The multifaceted role of SR proteins and their direct targeted inhibitors for cancer treatment. a SR proteins regulate the alternative splicing of pre-mRNA and contribute to the diversity of the transcriptome and proteome. b SR proteins regulate alternative cleavage and polyadenylation to generate distinct 3′ ends of mRNAs and ncRNA. c SR proteins regulate nonsense-mediated decay to prevent the translation of potentially deleterious truncated proteins. d SR proteins regulate mRNA translation. e SR proteins interact with noncoding RNA to regulate biological processes. f SR proteins participate in N6-methyladenosine modification. g Potential medicines directly target SR proteins, including chemicals, RNA oligonucleotides, and SR protein regulators
SR proteins are critical to metazoan development. Inactivation of serine and arginine-rich splicing factor 1 (SRSF1) and SRSF6 causes embryonic lethality in chickens and Drosophilae [6]. In addition, SRSF1, SRSF2, SRSF3, SRSF5, and transformer 2 beta homolog (TRA2B) have been reported to play a pivotal role in heart, skeletal muscle, liver, and central nervous system development in the corresponding gene knockout mice [7,8,9,10,11]. On the other hand, dysregulation of SR proteins also contributes to tumorigenesis and metastasis. For example, the generation of oncogenic isoforms of SRSF1, SRSF3, SRSF6, and TRA2B have been associated with lung cancer, breast cancer, and colon cancer [12]. These cancer-related isoforms can enhance cell escape from apoptosis and confer drug resistance [13]. Therefore, SR proteins act as pivotal regulators to affect RNA metabolism and gene expression in tumor cells.

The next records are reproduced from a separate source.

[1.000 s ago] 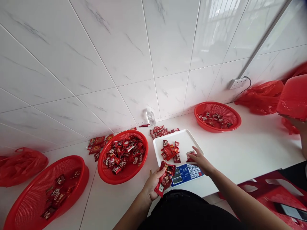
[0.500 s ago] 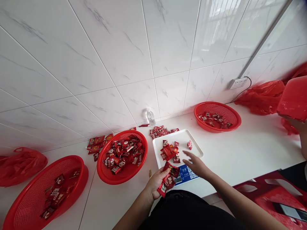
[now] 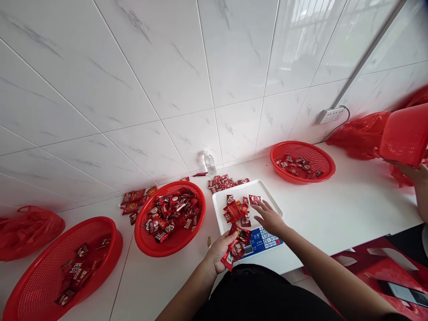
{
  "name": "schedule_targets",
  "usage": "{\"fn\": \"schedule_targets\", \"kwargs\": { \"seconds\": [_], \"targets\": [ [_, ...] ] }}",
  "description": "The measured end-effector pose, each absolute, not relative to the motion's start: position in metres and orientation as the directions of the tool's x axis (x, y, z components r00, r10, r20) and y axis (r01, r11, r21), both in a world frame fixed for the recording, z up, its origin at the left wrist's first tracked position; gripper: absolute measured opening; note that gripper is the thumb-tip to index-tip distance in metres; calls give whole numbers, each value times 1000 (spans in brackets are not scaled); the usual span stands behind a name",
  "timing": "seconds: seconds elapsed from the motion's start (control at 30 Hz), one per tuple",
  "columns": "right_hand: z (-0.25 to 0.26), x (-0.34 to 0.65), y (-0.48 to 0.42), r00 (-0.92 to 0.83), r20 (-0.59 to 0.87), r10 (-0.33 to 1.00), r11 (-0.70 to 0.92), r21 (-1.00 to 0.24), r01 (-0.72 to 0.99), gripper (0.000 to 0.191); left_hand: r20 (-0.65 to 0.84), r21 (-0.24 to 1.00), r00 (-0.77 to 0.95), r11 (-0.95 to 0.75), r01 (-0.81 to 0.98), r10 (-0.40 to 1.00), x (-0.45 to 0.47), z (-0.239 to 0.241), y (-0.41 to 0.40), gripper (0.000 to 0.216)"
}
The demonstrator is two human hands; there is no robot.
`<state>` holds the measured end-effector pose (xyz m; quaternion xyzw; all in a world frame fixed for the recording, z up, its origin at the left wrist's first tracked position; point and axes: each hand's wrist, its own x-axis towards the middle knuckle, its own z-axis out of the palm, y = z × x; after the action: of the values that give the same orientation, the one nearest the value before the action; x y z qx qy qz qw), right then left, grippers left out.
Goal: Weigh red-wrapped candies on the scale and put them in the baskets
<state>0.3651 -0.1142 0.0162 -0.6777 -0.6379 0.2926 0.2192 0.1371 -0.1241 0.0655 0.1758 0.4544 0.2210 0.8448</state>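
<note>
My left grip [image 3: 219, 252] stays closed on a handful of packets [image 3: 236, 248]. Just right of it, the right grip [image 3: 269, 218], open and empty, has come forward over the tray [image 3: 265, 191]. The loose packet [image 3: 254, 199] at its fingertips now lies nearer the pile [image 3: 236, 209].

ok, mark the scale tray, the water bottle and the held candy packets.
scale tray [image 3: 260, 188]: head view, bare rear right corner.
water bottle [image 3: 210, 164]: head view, clear body.
held candy packets [image 3: 239, 246]: head view, middle red wrapper.

Bare counter [image 3: 337, 209] at right-center of frame is wide open; red baskets [image 3: 170, 218] crowd the lower left.
</note>
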Motion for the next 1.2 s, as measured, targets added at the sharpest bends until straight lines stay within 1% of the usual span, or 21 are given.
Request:
{"fn": "schedule_targets", "kwargs": {
  "seconds": [0.03,0.1,0.17,0.27,0.43,0.5,0.57,0.63,0.67,0.73,0.83,0.93,1.0,1.1,1.2],
  "targets": [
    [10,370,-106,19,-133,991,-94,-590,802,45,-699,491,482,844,-215,529,135,63,-124,29],
    [1,375,-92,22,-160,987,-101,-506,857,50,-713,479,472,852,-212,518,131,59,-124,29],
    [-5,377,-84,30,-165,986,-109,-494,862,52,-720,476,468,855,-205,513,128,57,-124,31],
    [-8,377,-81,59,-156,986,-132,-512,849,47,-726,480,455,854,-201,515,122,54,-124,33],
    [6,372,-93,149,-120,981,-191,-580,792,39,-736,465,434,854,-233,520,113,53,-124,35],
    [17,361,-100,149,-95,984,-175,-628,758,39,-749,455,418,858,-240,514,110,56,-123,35],
    [28,343,-104,75,-45,996,-85,-722,686,38,-760,446,392,854,-267,519,106,62,-122,34],
    [36,321,-105,-46,35,998,54,-849,526,40,-760,444,372,844,-302,533,103,66,-122,32],
    [38,309,-104,-94,52,994,88,-890,448,41,-760,445,365,839,-313,539,101,68,-122,31],
    [37,286,-99,-168,9,986,64,-943,327,42,-761,450,348,833,-322,547,97,69,-123,29],
    [27,258,-87,-254,-76,964,-10,-968,250,38,-774,460,317,831,-315,548,90,65,-125,29],
    [16,247,-79,-245,-87,966,-24,-968,248,36,-788,461,278,826,-325,549,85,60,-127,31],
    [8,250,-74,-204,-110,973,-57,-967,250,36,-794,456,265,824,-334,547,82,59,-128,34],
    [1,266,-70,-88,-151,985,-126,-961,246,37,-795,447,275,829,-336,540,81,58,-129,38],
    [3,286,-70,7,-181,984,-178,-962,208,36,-814,418,277,846,-331,511,82,58,-128,42]
  ]
}}
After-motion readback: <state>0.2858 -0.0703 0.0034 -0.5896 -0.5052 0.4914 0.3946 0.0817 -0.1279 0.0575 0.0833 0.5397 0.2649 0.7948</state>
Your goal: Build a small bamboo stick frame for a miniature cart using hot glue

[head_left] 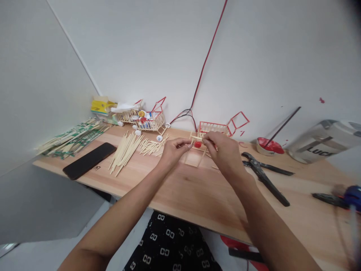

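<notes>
Over the middle of the wooden table, my left hand point(175, 151) pinches the left side of a small frame of pale wooden sticks point(192, 165). My right hand point(224, 150) is closed in a pinch at the frame's far right; its fingertips hide what they hold, if anything. Between the two hands sits a red bottle cap point(197, 144). Just behind them stands a miniature cart of sticks point(214, 127) with a red rim and handle. Short sticks point(153, 146) lie left of my left hand, and longer sticks point(125, 152) are spread farther left.
At the back left stand stick carts point(152, 122) holding bottle caps, near a yellow box point(103, 105). Packaged sticks point(76, 139) and a black phone point(89, 160) lie left. Pliers point(263, 177), a bowl of red paint point(269, 147) and a white container point(324, 143) are right.
</notes>
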Action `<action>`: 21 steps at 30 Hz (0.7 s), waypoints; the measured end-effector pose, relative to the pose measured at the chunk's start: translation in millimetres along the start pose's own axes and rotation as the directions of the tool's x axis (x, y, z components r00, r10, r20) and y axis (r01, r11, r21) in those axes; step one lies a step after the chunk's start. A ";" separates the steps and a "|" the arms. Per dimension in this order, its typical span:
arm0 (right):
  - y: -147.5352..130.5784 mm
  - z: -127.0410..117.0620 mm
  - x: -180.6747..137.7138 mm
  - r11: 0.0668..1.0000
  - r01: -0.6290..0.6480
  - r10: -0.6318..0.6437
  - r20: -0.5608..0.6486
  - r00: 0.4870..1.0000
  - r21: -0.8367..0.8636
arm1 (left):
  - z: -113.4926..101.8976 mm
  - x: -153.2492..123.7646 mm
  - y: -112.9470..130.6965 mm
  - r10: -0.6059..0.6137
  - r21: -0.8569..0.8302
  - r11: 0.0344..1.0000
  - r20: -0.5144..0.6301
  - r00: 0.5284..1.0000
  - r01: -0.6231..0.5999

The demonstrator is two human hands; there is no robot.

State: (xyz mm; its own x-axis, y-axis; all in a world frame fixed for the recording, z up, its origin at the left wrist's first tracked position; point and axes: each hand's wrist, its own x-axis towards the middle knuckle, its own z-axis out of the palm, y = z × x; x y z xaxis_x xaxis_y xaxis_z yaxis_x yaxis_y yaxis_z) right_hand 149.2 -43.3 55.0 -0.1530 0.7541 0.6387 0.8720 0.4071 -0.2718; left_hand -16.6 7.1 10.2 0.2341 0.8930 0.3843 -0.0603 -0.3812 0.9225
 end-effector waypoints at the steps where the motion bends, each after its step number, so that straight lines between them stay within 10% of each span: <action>1: 0.4 0.1 -0.1 1.000 -0.001 0.001 -0.001 1.000 0.002 | -0.1 -1.6 -0.2 0.014 0.027 1.000 -0.005 1.000 -0.014; 21: -1.5 -0.6 -0.3 1.000 -0.006 0.006 0.009 1.000 -0.013 | -0.8 -10.7 -5.6 -0.004 0.089 0.996 -0.046 0.999 0.008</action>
State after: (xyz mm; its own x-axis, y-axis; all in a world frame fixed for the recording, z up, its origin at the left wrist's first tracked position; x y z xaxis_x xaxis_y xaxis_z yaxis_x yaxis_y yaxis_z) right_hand 148.2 -44.5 55.7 -0.1516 0.7613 0.6304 0.8791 0.3954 -0.2662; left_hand -19.5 -0.2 0.9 0.1892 0.9048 0.3815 0.0284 -0.3934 0.9189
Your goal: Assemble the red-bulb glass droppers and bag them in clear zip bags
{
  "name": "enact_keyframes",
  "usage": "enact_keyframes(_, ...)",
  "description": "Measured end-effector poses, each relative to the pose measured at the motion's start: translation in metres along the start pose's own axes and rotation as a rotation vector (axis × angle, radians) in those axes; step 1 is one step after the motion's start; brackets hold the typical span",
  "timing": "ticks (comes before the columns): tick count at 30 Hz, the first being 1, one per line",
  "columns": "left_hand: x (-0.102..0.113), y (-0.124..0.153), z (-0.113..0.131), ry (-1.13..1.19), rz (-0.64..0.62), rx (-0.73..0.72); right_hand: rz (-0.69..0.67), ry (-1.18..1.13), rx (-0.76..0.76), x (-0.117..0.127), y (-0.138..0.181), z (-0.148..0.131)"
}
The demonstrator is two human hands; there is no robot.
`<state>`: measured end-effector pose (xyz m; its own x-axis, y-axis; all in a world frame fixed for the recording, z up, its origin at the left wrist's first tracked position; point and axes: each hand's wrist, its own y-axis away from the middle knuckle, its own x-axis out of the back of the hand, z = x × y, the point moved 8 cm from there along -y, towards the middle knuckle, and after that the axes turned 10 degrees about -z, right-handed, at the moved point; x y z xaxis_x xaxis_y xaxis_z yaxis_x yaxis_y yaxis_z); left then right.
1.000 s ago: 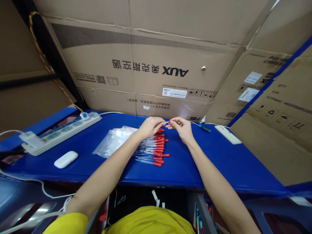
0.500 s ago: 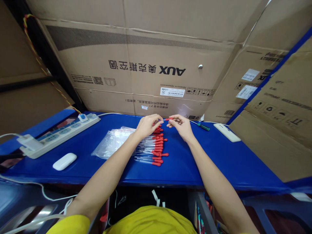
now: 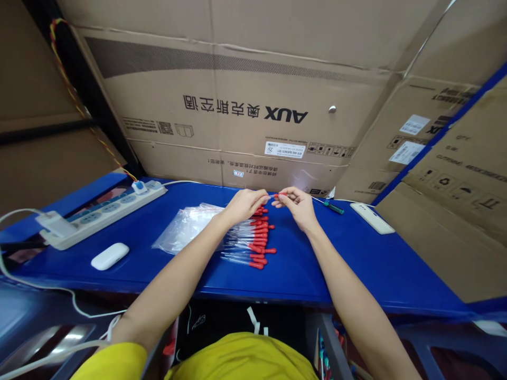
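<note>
Between my two hands, above the far part of the blue table, is a glass dropper with a red rubber bulb (image 3: 279,195). My left hand (image 3: 246,205) pinches its clear tube, and the fingers of my right hand (image 3: 296,205) are closed on the red bulb end. Below and beside my left hand lies a row of several droppers (image 3: 258,237), red bulbs pointing right and clear tubes pointing left. My left hand and forearm hide part of that row. Left of the row, a clear plastic bag (image 3: 186,228) lies flat, partly under my left forearm.
A white power strip (image 3: 106,211) with plugs and a white case (image 3: 110,256) are on the left. A green-handled screwdriver (image 3: 333,207) and a white flat device (image 3: 372,218) lie at the right. Cardboard walls (image 3: 237,68) stand behind the blue table (image 3: 356,264).
The view has shifted slightly. Both hands still hold the dropper, with my fingers a little farther apart along it.
</note>
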<state>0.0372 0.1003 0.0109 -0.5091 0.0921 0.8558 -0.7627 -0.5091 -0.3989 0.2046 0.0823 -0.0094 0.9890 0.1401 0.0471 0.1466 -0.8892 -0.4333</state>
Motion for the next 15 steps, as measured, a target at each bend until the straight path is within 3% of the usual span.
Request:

In the present review, we summarize the diverse functions of SR proteins and their characteristics, as well as the therapeutic compounds and RNA oligonucleotides that directly target SR proteins in the treatment of cancer (Fig. 1).
Biochemical characteristics of SR proteins
SRSF1 was first identified in the early 1990s, and was the first SR protein found to be involved in preventing exon skipping and ensuring splicing accuracy in AS [14, 15]. Intensive studies on RNA splicing have subsequently shown that other SR proteins (i.e., SRSF2-12) take part in splicing complementation [16,17,18,19,20,21,22]. These classical SR proteins are characterized by one or two RNA recognition motifs (RRM) at the N-terminus, and an RS domain, rich in serine/arginine dipeptide repeats, at the C-terminus [1]. Remarkably, two TRA family members, TRA2A and TRA2B, are now regarded as SR-like proteins. They have only one RRM domain but two RS domains, and function as sequence-specific splicing activators [23]. TRA2A is functionally conserved because human TRA2A can replace its Drosophila homolog to affect both female sexual differentiation and AS of dsx pre-mRNA [24]. TRA2B has been reported to stimulate full-length survival motor neuron 2 (SMN2) expression through its ability to regulate AS [25].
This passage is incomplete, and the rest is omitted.